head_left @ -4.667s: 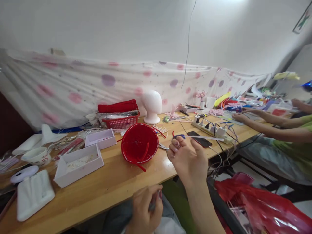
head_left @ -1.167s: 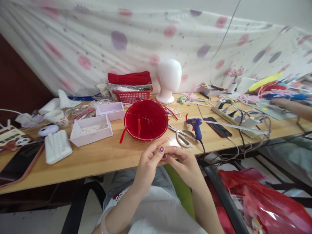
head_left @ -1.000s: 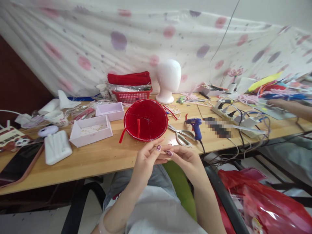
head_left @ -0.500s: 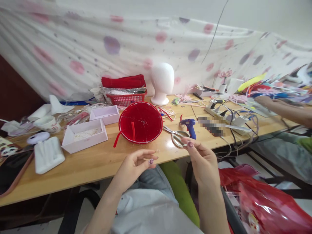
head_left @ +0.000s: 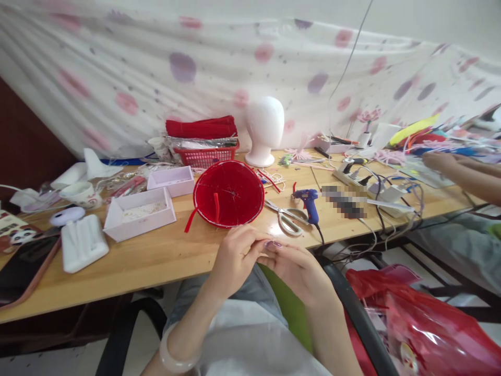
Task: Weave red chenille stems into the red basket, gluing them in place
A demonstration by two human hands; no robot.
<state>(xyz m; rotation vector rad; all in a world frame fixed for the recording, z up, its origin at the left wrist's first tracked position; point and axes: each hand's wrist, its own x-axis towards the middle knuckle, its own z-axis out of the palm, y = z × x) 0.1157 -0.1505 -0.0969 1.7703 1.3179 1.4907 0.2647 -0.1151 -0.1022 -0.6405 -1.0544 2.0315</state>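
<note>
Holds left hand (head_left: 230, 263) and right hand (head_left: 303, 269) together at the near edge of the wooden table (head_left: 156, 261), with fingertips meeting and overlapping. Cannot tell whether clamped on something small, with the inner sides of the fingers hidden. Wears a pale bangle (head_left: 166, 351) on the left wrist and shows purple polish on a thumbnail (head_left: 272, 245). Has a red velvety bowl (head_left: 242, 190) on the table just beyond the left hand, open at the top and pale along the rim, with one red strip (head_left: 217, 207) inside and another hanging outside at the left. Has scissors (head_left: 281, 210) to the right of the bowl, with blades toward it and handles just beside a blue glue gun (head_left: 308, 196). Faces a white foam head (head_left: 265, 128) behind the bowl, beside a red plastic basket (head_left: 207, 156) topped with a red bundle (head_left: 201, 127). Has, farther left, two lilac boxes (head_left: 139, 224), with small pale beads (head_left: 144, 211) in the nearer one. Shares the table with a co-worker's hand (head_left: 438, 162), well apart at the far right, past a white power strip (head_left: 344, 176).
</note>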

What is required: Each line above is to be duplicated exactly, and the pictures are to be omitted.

Answer to this exercise:
head_left @ -4.667s: 
head_left @ -1.167s: 
head_left @ -1.000s: 
head_left @ -0.500s: 
head_left @ +0.000s: 
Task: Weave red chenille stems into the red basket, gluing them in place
A demonstration by two human hands; no robot.
<state>(xyz m; rotation vector rad; all in a world frame fixed for the recording, z up, its origin at the left wrist's first tracked position; point and axes: each hand's wrist, its own x-axis towards the middle knuckle, its own z-axis out of the palm, y = z × x) 0.1157 -0.1505 -0.0969 1.7703 1.3179 1.4907 0.2647 -0.1151 -0.1022 -0.6405 -1.0544 2.0315</state>
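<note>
Holds left hand (head_left: 230, 263) and right hand (head_left: 303, 269) together at the near edge of the wooden table (head_left: 156, 261), with fingertips meeting and overlapping. Cannot tell whether clamped on something small, with the inner sides of the fingers hidden. Wears a pale bangle (head_left: 166, 351) on the left wrist and shows purple polish on a thumbnail (head_left: 272, 245). Has a red velvety bowl (head_left: 242, 190) on the table just beyond the left hand, open at the top and pale along the rim, with one red strip (head_left: 217, 207) inside and another hanging outside at the left. Has scissors (head_left: 281, 210) to the right of the bowl, with blades toward it and handles just beside a blue glue gun (head_left: 308, 196). Faces a white foam head (head_left: 265, 128) behind the bowl, beside a red plastic basket (head_left: 207, 156) topped with a red bundle (head_left: 201, 127). Has, farther left, two lilac boxes (head_left: 139, 224), with small pale beads (head_left: 144, 211) in the nearer one. Shares the table with a co-worker's hand (head_left: 438, 162), well apart at the far right, past a white power strip (head_left: 344, 176).
</note>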

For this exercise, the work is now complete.